> Problem statement
Below is some data; print it all back exactly.

______

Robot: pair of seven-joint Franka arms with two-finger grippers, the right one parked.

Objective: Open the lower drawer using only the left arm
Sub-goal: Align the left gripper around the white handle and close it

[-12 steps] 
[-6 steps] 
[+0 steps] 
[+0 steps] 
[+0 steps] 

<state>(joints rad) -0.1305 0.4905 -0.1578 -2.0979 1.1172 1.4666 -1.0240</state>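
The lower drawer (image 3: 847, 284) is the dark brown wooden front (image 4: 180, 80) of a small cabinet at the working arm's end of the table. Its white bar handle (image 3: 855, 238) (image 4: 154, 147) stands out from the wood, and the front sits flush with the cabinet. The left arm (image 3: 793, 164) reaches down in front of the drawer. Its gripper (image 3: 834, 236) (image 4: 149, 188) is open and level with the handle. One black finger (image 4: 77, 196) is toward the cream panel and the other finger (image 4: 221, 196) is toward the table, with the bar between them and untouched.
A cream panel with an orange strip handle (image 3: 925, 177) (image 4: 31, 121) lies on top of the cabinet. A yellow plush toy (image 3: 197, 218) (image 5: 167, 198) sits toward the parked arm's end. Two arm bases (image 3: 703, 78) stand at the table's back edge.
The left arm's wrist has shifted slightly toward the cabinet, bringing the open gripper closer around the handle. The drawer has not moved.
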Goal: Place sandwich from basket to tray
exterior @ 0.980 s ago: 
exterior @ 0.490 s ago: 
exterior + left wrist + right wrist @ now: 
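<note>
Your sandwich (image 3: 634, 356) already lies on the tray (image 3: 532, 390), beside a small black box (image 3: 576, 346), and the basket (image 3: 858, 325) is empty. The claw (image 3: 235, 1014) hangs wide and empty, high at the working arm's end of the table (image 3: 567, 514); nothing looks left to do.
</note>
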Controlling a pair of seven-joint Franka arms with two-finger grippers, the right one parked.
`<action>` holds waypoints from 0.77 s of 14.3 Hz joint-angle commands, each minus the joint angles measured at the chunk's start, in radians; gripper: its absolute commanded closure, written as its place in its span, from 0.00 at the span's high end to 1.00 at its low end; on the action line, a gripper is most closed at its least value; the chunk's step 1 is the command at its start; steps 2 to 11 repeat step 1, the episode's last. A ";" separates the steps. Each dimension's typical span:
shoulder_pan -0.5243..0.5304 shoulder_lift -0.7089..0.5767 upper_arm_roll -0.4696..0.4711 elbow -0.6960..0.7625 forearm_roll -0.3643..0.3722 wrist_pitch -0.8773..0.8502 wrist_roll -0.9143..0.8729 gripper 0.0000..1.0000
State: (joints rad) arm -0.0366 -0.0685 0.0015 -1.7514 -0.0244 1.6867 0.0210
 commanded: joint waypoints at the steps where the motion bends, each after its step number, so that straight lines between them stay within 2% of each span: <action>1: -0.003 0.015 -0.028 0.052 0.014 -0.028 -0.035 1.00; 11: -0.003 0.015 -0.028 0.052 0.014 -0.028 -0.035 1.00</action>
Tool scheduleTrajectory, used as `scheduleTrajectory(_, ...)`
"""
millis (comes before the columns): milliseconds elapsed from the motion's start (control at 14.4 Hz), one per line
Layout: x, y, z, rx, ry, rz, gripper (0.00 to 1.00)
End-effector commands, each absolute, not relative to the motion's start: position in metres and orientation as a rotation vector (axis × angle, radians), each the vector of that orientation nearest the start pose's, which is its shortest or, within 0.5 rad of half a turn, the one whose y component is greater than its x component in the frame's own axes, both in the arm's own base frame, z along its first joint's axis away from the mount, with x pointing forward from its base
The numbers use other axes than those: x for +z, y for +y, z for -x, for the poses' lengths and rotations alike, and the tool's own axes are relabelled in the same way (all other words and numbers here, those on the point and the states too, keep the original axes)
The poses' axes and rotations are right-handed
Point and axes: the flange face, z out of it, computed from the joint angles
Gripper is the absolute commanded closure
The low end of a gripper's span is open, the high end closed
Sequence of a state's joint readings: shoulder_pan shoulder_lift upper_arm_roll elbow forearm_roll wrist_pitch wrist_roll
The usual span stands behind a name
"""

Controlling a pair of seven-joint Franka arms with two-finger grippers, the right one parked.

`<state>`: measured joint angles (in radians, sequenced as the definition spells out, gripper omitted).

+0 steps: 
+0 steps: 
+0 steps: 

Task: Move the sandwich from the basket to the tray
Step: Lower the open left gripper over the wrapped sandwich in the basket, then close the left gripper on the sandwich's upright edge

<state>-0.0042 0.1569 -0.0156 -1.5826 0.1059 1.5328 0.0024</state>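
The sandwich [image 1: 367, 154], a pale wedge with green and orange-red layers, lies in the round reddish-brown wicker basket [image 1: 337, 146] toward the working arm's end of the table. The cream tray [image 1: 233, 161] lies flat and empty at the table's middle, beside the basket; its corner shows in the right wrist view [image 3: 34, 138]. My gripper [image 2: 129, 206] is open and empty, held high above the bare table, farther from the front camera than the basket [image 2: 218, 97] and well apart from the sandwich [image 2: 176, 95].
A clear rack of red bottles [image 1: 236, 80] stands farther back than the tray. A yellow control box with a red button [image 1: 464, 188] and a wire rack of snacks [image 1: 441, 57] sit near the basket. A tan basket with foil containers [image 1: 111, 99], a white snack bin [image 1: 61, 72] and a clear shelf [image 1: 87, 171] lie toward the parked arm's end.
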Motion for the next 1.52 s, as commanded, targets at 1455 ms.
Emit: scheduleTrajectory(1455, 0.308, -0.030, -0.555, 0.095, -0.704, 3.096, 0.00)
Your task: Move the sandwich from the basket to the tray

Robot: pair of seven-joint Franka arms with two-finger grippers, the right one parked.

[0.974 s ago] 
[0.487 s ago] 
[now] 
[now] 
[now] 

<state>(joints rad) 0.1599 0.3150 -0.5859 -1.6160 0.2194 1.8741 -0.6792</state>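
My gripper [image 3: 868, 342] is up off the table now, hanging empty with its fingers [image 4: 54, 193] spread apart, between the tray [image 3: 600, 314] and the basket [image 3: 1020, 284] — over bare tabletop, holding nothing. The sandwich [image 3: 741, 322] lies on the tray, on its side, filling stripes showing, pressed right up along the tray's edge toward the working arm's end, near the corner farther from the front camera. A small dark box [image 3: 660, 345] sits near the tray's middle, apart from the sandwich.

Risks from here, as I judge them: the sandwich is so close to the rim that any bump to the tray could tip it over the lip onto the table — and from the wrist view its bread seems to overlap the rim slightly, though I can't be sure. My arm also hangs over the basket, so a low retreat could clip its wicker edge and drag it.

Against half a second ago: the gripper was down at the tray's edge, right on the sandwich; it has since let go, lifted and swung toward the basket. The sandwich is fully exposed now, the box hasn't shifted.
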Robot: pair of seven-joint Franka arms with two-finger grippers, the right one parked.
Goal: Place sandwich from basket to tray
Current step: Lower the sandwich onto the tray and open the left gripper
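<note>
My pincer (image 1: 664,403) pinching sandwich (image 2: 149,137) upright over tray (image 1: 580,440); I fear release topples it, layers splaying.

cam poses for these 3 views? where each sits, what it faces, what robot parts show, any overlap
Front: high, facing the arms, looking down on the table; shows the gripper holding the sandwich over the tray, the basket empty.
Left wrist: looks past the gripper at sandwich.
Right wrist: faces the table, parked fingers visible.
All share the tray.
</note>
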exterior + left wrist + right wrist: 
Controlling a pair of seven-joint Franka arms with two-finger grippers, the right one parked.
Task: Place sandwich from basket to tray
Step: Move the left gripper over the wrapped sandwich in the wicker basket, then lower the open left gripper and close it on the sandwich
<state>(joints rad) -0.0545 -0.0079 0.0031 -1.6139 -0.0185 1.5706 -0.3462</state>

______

> Task solution
Robot: pair of seven-joint Franka arms with two-finger grippers, the right one parked.

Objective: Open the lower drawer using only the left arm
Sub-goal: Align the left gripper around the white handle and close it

[-12 steps] 
[-6 steps] 
[+0 steps] 
[+0 steps] 
[+0 steps] 

<state>(joints rad) -0.1305 0.4905 -0.1578 -2.0979 1.1172 1.4666 -1.0240</state>
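The lower drawer (image 3: 847, 284) is the dark brown wooden front (image 4: 180, 80) of a small cabinet at the working arm's end of the table. Its white bar handle (image 3: 855, 238) (image 4: 154, 147) stands out from the wood, and the front sits flush with the cabinet. The left arm (image 3: 793, 164) reaches down in front of the drawer. Its gripper (image 3: 834, 236) (image 4: 149, 188) is open and level with the handle. One black finger (image 4: 77, 196) is toward the cream panel and the other finger (image 4: 221, 196) is toward the table, with the bar between them and untouched.
A cream panel with an orange strip handle (image 3: 925, 177) (image 4: 31, 121) lies on top of the cabinet. A yellow plush toy (image 3: 197, 218) (image 5: 167, 198) sits toward the parked arm's end. Two arm bases (image 3: 703, 78) stand at the table's back edge.
The left arm's wrist has shifted slightly toward the cabinet, bringing the open gripper closer around the handle. The drawer has not moved.
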Goal: Place sandwich from basket to tray
exterior @ 0.980 s ago: 
exterior @ 0.490 s ago: 
exterior + left wrist + right wrist @ now: 
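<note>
Your sandwich (image 3: 634, 356) already lies on the tray (image 3: 532, 390), beside a small black box (image 3: 576, 346), and the basket (image 3: 858, 325) is empty. The claw (image 3: 235, 1014) hangs wide and empty, high at the working arm's end of the table (image 3: 567, 514); nothing looks left to do.
</note>
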Controlling a pair of seven-joint Franka arms with two-finger grippers, the right one parked.
`<action>` holds waypoints from 0.77 s of 14.3 Hz joint-angle commands, each minus the joint angles measured at the chunk's start, in radians; gripper: its absolute commanded closure, written as its place in its span, from 0.00 at the span's high end to 1.00 at its low end; on the action line, a gripper is most closed at its least value; the chunk's step 1 is the command at its start; steps 2 to 11 repeat step 1, the episode's last. A ";" separates the steps. Each dimension's typical span:
shoulder_pan -0.5243..0.5304 shoulder_lift -0.7089..0.5767 upper_arm_roll -0.4696..0.4711 elbow -0.6960..0.7625 forearm_roll -0.3643..0.3722 wrist_pitch -0.8773..0.8502 wrist_roll -0.9143..0.8729 gripper 0.0000..1.0000
State: (joints rad) arm -0.0366 -0.0685 0.0015 -1.7514 -0.0244 1.6867 0.0210
 commanded: joint waypoints at the steps where the motion bends, each after its step number, so that straight lines between them stay within 2% of each span: <action>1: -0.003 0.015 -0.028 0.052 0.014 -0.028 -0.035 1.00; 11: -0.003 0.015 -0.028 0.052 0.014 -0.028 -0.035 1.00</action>
Tool scheduleTrajectory, used as `scheduleTrajectory(_, ...)`
"""
millis (comes before the columns): milliseconds elapsed from the motion's start (control at 14.4 Hz), one per line
Layout: x, y, z, rx, ry, rz, gripper (0.00 to 1.00)
End-effector commands, each absolute, not relative to the motion's start: position in metres and orientation as a rotation vector (axis × angle, radians), each the vector of that orientation nearest the start pose's, which is its shortest or, within 0.5 rad of half a turn, the one whose y component is greater than its x component in the frame's own axes, both in the arm's own base frame, z along its first joint's axis away from the mount, with x pointing forward from its base
The numbers use other axes than those: x for +z, y for +y, z for -x, for the poses' lengths and rotations alike, and the tool's own axes are relabelled in the same way (all other words and numbers here, those on the point and the states too, keep the original axes)
The poses' axes and rotations are right-handed
Point and axes: the flange face, z out of it, computed from the joint angles
Gripper is the absolute commanded closure
The low end of a gripper's span is open, the high end closed
Sequence of a state's joint readings: shoulder_pan shoulder_lift upper_arm_roll elbow forearm_roll wrist_pitch wrist_roll
The usual span stands behind a name
"""

Controlling a pair of seven-joint Franka arms with two-finger grippers, the right one parked.

`<state>`: measured joint angles (in radians, sequenced as the definition spells out, gripper omitted).

+0 steps: 
+0 steps: 
+0 steps: 

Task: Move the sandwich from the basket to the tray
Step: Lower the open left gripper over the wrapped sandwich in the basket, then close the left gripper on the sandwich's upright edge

<state>-0.0042 0.1569 -0.0156 -1.5826 0.1059 1.5328 0.0024</state>
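The sandwich [image 1: 367, 154], a pale wedge with green and orange-red layers, lies in the round reddish-brown wicker basket [image 1: 337, 146] toward the working arm's end of the table. The cream tray [image 1: 233, 161] lies flat and empty at the table's middle, beside the basket; its corner shows in the right wrist view [image 3: 34, 138]. My gripper [image 2: 129, 206] is open and empty, held high above the bare table, farther from the front camera than the basket [image 2: 218, 97] and well apart from the sandwich [image 2: 176, 95].
A clear rack of red bottles [image 1: 236, 80] stands farther back than the tray. A yellow control box with a red button [image 1: 464, 188] and a wire rack of snacks [image 1: 441, 57] sit near the basket. A tan basket with foil containers [image 1: 111, 99], a white snack bin [image 1: 61, 72] and a clear shelf [image 1: 87, 171] lie toward the parked arm's end.
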Motion for the next 1.52 s, as commanded, targets at 1455 ms.
Emit: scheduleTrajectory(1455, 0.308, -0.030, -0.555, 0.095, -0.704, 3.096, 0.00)
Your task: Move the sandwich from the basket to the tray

Robot: pair of seven-joint Franka arms with two-finger grippers, the right one parked.

[0.974 s ago] 
[0.487 s ago] 
[now] 
[now] 
[now] 

<state>(joints rad) 0.1599 0.3150 -0.5859 -1.6160 0.2194 1.8741 -0.6792</state>
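My gripper [image 3: 868, 342] is up off the table now, hanging empty with its fingers [image 4: 54, 193] spread apart, between the tray [image 3: 600, 314] and the basket [image 3: 1020, 284] — over bare tabletop, holding nothing. The sandwich [image 3: 741, 322] lies on the tray, on its side, filling stripes showing, pressed right up along the tray's edge toward the working arm's end, near the corner farther from the front camera. A small dark box [image 3: 660, 345] sits near the tray's middle, apart from the sandwich.

Risks from here, as I judge them: the sandwich is so close to the rim that any bump to the tray could tip it over the lip onto the table — and from the wrist view its bread seems to overlap the rim slightly, though I can't be sure. My arm also hangs over the basket, so a low retreat could clip its wicker edge and drag it.

Against half a second ago: the gripper was down at the tray's edge, right on the sandwich; it has since let go, lifted and swung toward the basket. The sandwich is fully exposed now, the box hasn't shifted.
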Robot: pair of seven-joint Franka arms with two-finger grippers, the right one parked.
Goal: Place sandwich from basket to tray
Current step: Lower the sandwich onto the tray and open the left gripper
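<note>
My pincer (image 1: 664,403) pinching sandwich (image 2: 149,137) upright over tray (image 1: 580,440); I fear release topples it, layers splaying.

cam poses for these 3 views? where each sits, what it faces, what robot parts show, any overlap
Front: high, facing the arms, looking down on the table; shows the gripper holding the sandwich over the tray, the basket empty.
Left wrist: looks past the gripper at sandwich.
Right wrist: faces the table, parked fingers visible.
All share the tray.
</note>
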exterior + left wrist + right wrist: 
Controlling a pair of seven-joint Franka arms with two-finger grippers, the right one parked.
Task: Place sandwich from basket to tray
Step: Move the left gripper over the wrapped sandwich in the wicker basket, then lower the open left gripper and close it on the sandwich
<state>(joints rad) -0.0545 -0.0079 0.0031 -1.6139 -0.0185 1.5706 -0.3462</state>

No more is needed for this answer.